Strategic partners include UN agencies (UNICEF, UNHCR, UNESCO), multilateral development banks (World Bank, African Development Bank), NGOs (Médecins Sans Frontières, Mercy Corps, Plan International), and philanthropic organizations (Gates Foundation, Children's Investment Fund Foundation). Corporate collaborations involve technology firms like Microsoft, Google, and telecommunications partners similar to Vodafone for connectivity in displacement settings. The fund coordinates with regional bodies such as the Economic Community of West African States and Association of Southeast Asian Nations for contextualized programming, and liaises with academic institutions including Columbia University and University of Oxford for research partnerships.

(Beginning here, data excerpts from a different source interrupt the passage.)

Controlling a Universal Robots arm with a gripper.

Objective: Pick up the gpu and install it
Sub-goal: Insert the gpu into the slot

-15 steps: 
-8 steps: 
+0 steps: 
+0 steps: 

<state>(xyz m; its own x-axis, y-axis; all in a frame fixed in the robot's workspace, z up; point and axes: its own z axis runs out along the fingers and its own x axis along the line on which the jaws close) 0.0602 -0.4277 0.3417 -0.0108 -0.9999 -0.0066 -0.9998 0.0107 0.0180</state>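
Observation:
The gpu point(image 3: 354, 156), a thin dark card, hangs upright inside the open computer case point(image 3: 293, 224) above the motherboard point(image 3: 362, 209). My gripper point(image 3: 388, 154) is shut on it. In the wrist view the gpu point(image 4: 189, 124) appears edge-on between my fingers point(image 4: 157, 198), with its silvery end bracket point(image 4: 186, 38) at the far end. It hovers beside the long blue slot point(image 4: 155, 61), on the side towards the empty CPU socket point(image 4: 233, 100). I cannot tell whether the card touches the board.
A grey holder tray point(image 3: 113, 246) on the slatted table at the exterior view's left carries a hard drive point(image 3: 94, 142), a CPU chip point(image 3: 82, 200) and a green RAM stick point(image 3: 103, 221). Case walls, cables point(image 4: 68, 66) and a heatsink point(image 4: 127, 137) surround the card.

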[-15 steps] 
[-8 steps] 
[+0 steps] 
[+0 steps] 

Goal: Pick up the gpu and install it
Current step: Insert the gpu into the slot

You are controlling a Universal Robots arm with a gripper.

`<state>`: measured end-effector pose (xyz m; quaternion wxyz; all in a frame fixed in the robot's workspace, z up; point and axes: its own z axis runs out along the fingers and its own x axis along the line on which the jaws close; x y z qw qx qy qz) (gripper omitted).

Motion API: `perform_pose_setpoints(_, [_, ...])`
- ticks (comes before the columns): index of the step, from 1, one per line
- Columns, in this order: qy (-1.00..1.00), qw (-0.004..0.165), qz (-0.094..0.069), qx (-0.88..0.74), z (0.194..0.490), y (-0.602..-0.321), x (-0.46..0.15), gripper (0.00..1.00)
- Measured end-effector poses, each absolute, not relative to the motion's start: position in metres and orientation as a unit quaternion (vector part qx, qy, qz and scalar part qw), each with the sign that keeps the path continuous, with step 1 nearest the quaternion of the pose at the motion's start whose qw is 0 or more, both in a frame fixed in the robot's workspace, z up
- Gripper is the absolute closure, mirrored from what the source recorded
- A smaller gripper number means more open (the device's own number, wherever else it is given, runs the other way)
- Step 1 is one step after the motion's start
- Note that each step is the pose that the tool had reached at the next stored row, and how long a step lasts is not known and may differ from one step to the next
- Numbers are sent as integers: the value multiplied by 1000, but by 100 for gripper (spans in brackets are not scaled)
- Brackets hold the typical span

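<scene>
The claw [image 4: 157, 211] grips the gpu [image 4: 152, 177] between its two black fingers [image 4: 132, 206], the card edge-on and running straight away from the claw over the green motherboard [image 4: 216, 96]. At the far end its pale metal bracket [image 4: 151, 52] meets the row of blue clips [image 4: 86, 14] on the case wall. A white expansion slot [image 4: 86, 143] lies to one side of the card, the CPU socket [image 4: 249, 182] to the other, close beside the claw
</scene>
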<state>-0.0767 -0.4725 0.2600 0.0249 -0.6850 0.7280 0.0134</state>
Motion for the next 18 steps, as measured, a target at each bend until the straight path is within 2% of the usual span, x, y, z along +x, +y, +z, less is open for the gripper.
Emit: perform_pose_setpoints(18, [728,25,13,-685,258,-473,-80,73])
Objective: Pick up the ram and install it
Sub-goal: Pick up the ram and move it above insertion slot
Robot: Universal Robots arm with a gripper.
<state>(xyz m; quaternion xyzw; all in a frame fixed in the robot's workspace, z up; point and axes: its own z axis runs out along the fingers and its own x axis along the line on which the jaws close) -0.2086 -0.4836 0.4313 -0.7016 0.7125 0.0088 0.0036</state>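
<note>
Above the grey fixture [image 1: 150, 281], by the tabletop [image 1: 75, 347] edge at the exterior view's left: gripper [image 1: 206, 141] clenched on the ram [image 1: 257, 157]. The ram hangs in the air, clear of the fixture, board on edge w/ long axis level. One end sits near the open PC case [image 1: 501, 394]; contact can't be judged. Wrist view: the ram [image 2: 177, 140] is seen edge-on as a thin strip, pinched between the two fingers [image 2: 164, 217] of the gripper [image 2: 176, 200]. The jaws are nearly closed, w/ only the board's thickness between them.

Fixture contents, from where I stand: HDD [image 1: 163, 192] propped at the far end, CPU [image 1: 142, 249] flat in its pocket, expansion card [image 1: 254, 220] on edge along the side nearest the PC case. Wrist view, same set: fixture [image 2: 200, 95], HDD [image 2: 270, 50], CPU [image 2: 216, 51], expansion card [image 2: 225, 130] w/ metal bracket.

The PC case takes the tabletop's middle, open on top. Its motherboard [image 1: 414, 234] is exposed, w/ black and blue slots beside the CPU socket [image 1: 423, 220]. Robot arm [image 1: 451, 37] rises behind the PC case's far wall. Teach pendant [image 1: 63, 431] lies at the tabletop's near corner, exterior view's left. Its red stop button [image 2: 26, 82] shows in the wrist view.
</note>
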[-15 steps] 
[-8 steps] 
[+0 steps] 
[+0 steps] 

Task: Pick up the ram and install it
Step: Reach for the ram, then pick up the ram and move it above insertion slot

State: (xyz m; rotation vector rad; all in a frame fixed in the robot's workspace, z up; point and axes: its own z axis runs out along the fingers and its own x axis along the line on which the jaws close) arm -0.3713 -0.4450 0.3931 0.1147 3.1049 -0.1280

Reported impacts include support for millions of children in crisis-affected contexts, improvements in access to learning in settings influenced by the Syrian refugee crisis, and pilot successes in cash-transfer education programming as seen in Jordan and Bangladesh. Evaluations reference monitoring practices used by UNICEF and independent assessments from organizations like ODI and Humanitarian Policy Group. Criticisms have focused on challenges of scale compared with global need, coordination tensions with national ministries such as Ministry of Education (South Sudan) and Ministry of Education (Yemen), and questions about long-term sustainability versus short-term humanitarian aid, similar to debates around humanitarian-development nexus interventions and critiques levelled at entities like Global Partnership for Education and World Bank schooling projects.
Country-level investments span fragile contexts: in South Sudan supporting displaced learners, in Yemen partnering with UNICEF Yemen and local NGOs, in Central African Republic aligning with Education Cluster response plans, and in Nigeria addressing disruptions from Boko Haram conflict. Regional engagements include coordinating with UNHCR Regional Bureau for the Middle East, working in displacement settings like Cox's Bazar for the Rohingya refugees, and supporting recovery in disaster-affected regions such as Sindh after flooding. Operations adapt to contexts with inputs from national stakeholders including ministries and local civil society groups, and engage donor embassies from capitals like Washington, D.C., London, Berlin, and Oslo.